**ASSIGNMENT:**
Transcribe the line holding "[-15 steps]" together with every line after it, through the end of the records, exactly and with no pictures.

**TASK DATA:**
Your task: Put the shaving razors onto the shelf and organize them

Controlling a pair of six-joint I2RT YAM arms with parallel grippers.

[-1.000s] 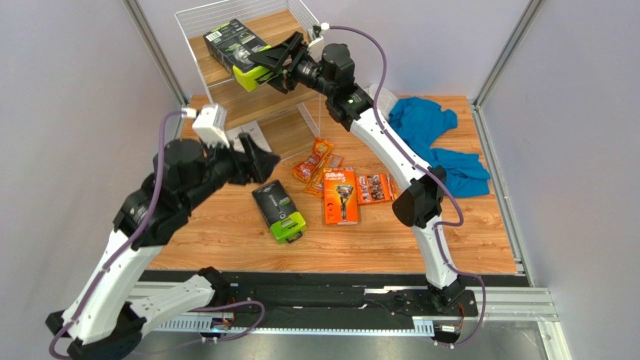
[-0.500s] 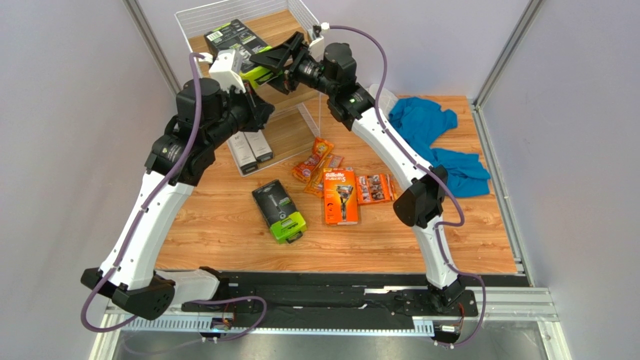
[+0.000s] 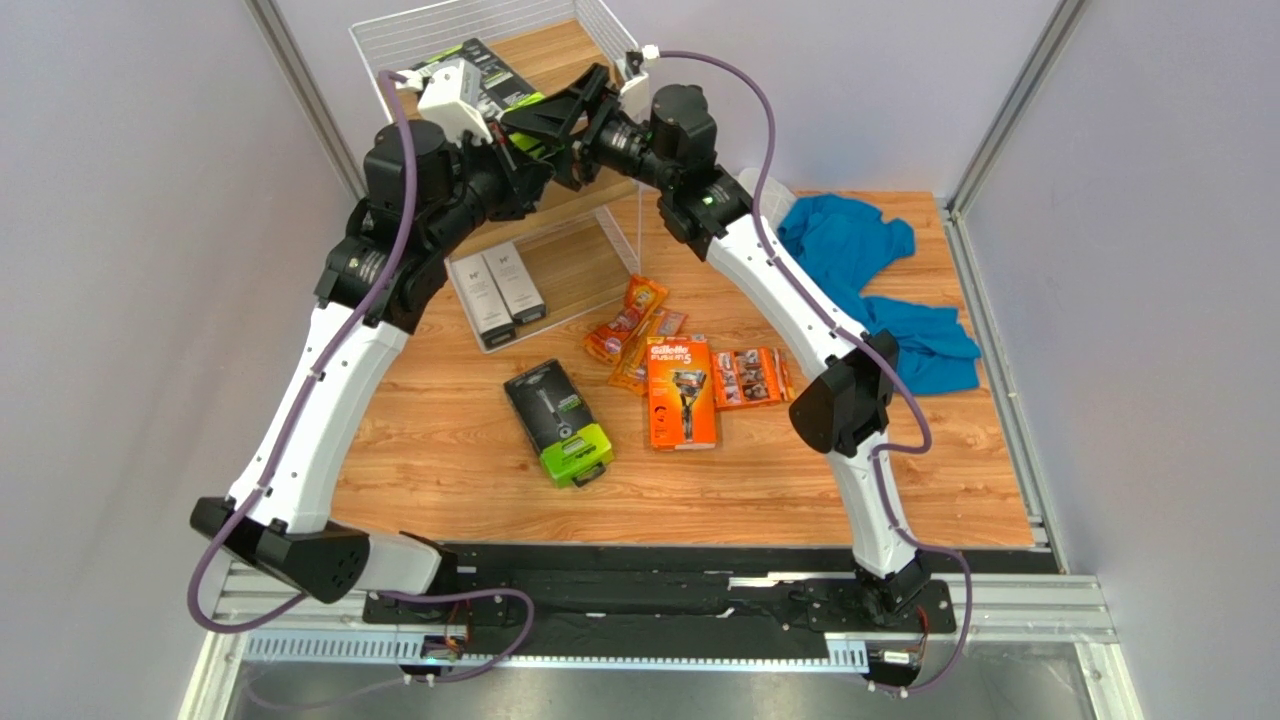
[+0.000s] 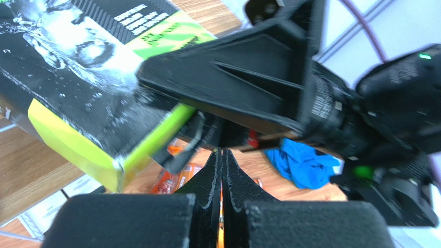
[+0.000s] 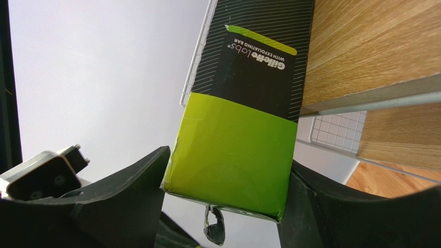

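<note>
On the counter point(image 3: 451, 465) nearest us, one black pack point(image 3: 559, 425), the orange boxes point(image 3: 681, 390) and the small orange packs point(image 3: 628, 323) are not yet shelved. Farther back, our right tool point(image 5: 230, 175) clamps the second black pack point(image 5: 259, 57) at the shelf's point(image 3: 559, 45) top tier. Our left tool point(image 4: 222, 170) is pressed together, empty.

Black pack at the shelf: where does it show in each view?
Top external: black pack top centre-left, partly hidden, at the shelf's top tier.
Left wrist: upper left, lime end lowest.
Right wrist: centre, lime end between the jaws.
Shared landmark: the shelf's wood tier.
</note>
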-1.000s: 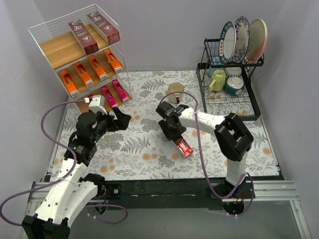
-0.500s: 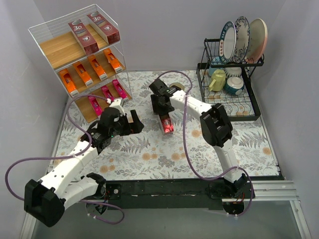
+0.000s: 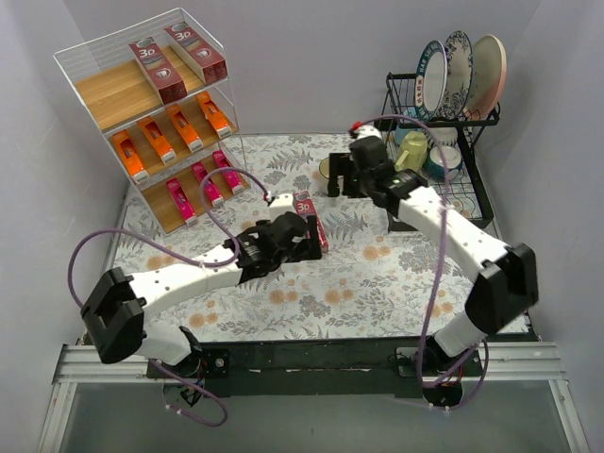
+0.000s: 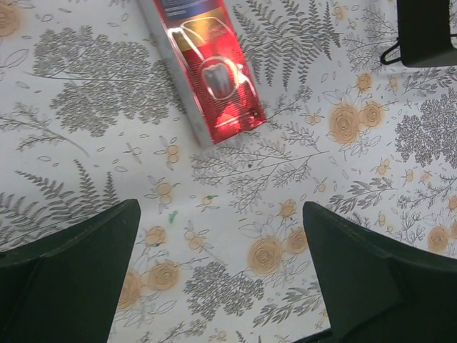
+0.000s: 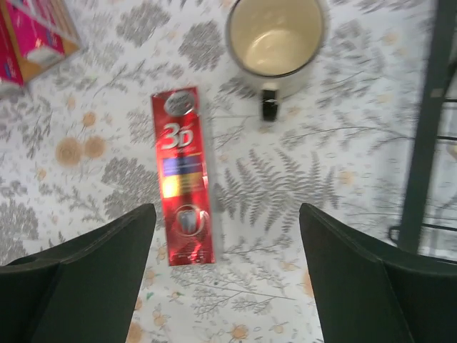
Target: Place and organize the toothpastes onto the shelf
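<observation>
One dark red "3D" toothpaste carton [image 3: 310,219] lies flat on the flowered bench [image 3: 377,283], about mid-bench, its long side running near to far. The left claw [image 4: 220,236] hangs just over the carton's near end with its fingers spread wide and nothing between them. The right claw [image 5: 227,214] is higher up and farther right, by the cream mug [image 5: 275,32], its fingers also apart and holding nothing. The carton is in its camera's view on the bench below.

At the far left stands the shelf [image 3: 99,94]. It has two dark red cartons [image 3: 175,57] on the top board, four orange ones [image 3: 170,132] on the middle board and three pink ones [image 3: 203,179] on the lowest. The black dish rack [image 3: 477,203] sits far right.
</observation>
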Controlling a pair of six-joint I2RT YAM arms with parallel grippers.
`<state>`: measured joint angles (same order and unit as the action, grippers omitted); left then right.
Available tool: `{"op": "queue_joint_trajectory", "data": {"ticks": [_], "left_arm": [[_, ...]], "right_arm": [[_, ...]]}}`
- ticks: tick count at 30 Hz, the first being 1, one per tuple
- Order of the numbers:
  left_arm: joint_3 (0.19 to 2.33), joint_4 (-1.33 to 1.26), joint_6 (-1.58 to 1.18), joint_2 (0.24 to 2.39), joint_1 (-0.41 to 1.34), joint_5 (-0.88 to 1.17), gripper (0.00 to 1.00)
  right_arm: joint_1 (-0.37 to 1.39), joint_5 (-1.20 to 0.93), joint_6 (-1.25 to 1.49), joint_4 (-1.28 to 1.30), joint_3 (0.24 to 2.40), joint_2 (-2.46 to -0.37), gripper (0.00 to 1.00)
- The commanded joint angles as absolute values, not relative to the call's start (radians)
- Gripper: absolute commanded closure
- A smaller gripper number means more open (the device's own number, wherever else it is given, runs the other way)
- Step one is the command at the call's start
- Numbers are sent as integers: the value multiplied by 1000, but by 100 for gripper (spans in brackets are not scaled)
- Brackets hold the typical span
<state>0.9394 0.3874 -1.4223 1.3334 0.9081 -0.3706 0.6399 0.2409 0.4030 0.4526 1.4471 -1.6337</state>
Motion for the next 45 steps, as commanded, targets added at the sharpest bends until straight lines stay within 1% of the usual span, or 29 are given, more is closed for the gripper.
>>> {"op": "queue_joint_trajectory", "data": {"ticks": [1,2,4,5,10,11,16,21,27,31,35,41,45], "left_arm": [[1081,402,-1511,1454,1005,-586,2],[1106,417,-1531,1482,1032,-635,2],[1173,460,-1572,1564,1051,-685,2],[1195,474,-1588,1589,1063,-724,2],[1265,505,-1608,1730,1065,-784,2],[1281,505,-1609,1747,1065,-794,2],[1333,512,-1601,1865,1063,-883,2],[1400,528,-1626,1963,1049,-907,2],[1388,477,-1654,2028,1029,-923,2],[1350,419,-1660,2033,1028,-923,9],[1272,300,-1638,2023,1028,-934,16],[1204,164,-1609,2022,1028,-957,20],[1184,121,-1574,2042,1028,-979,25]], "right_arm": [[559,340,376,347,1256,-1433,9],[546,353,373,325,1220,-1351,9],[514,412,370,318,1119,-1269,9],[506,432,365,313,1083,-1190,9],[489,546,342,313,915,-956,9],[491,554,334,314,866,-880,9],[489,552,259,284,718,-657,10],[488,561,244,318,641,-583,11],[488,554,218,299,595,-535,12],[488,543,213,295,575,-505,13],[489,537,201,282,566,-482,14],[488,526,189,270,560,-466,15],[489,520,184,264,557,-457,15]]}}
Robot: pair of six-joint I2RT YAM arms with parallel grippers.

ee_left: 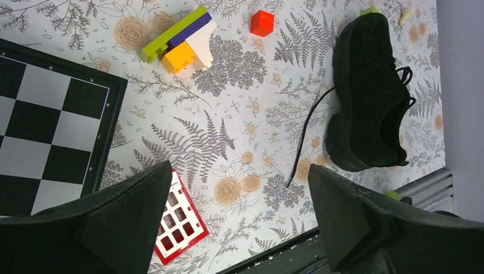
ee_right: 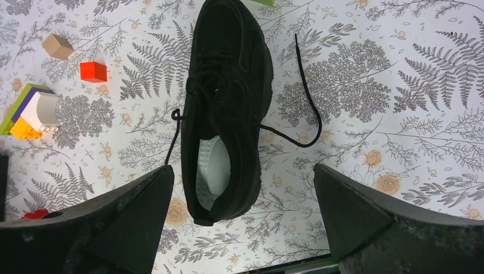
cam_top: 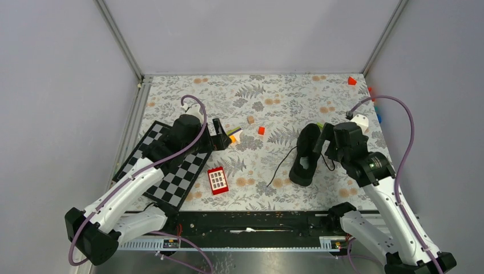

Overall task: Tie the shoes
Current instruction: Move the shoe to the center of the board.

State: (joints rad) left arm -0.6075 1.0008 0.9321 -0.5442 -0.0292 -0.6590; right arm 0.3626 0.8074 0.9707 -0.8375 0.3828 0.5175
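The right gripper (ee_right: 242, 171) hangs with its jaws spread wide and holds nothing. The black sneaker (ee_right: 228, 85) lies just below and ahead of it, its heel end showing between the two fingers. The grey insole is visible and thin laces (ee_right: 317, 114) trail loose on both sides. The left gripper (ee_left: 240, 171), equally wide and empty, hovers over the floral cloth (ee_left: 228, 114). A red keypad toy (ee_left: 180, 220) lies by its left finger, a chessboard (ee_left: 45, 131) lies beyond that, and the sneaker is well off to its right.
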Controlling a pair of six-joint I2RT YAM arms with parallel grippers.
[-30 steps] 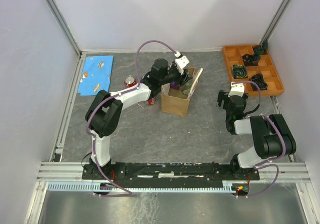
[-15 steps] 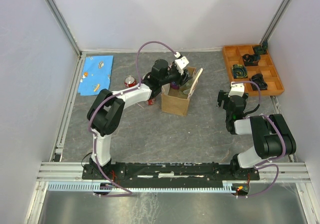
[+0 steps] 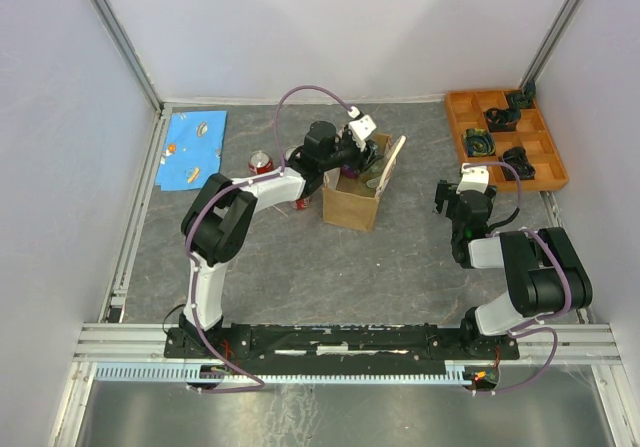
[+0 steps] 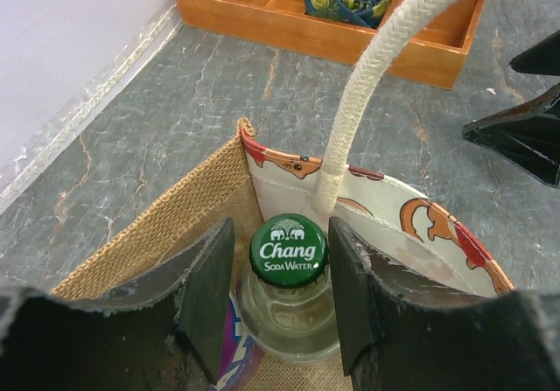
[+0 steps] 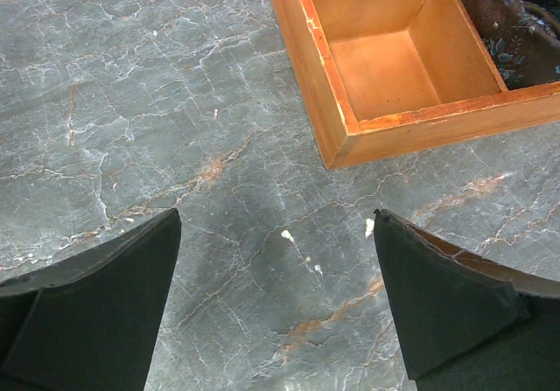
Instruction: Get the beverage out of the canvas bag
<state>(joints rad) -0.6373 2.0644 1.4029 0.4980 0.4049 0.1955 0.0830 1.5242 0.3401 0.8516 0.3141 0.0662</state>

**WRITTEN ANSWER:**
[-15 steps] 
[+0 steps] 
[+0 steps] 
[+0 steps] 
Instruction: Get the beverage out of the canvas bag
<state>(joints rad) -0.6373 2.0644 1.4029 0.4980 0.4049 0.1955 0.0830 1.5242 0.3401 0.8516 0.3141 0.0662</state>

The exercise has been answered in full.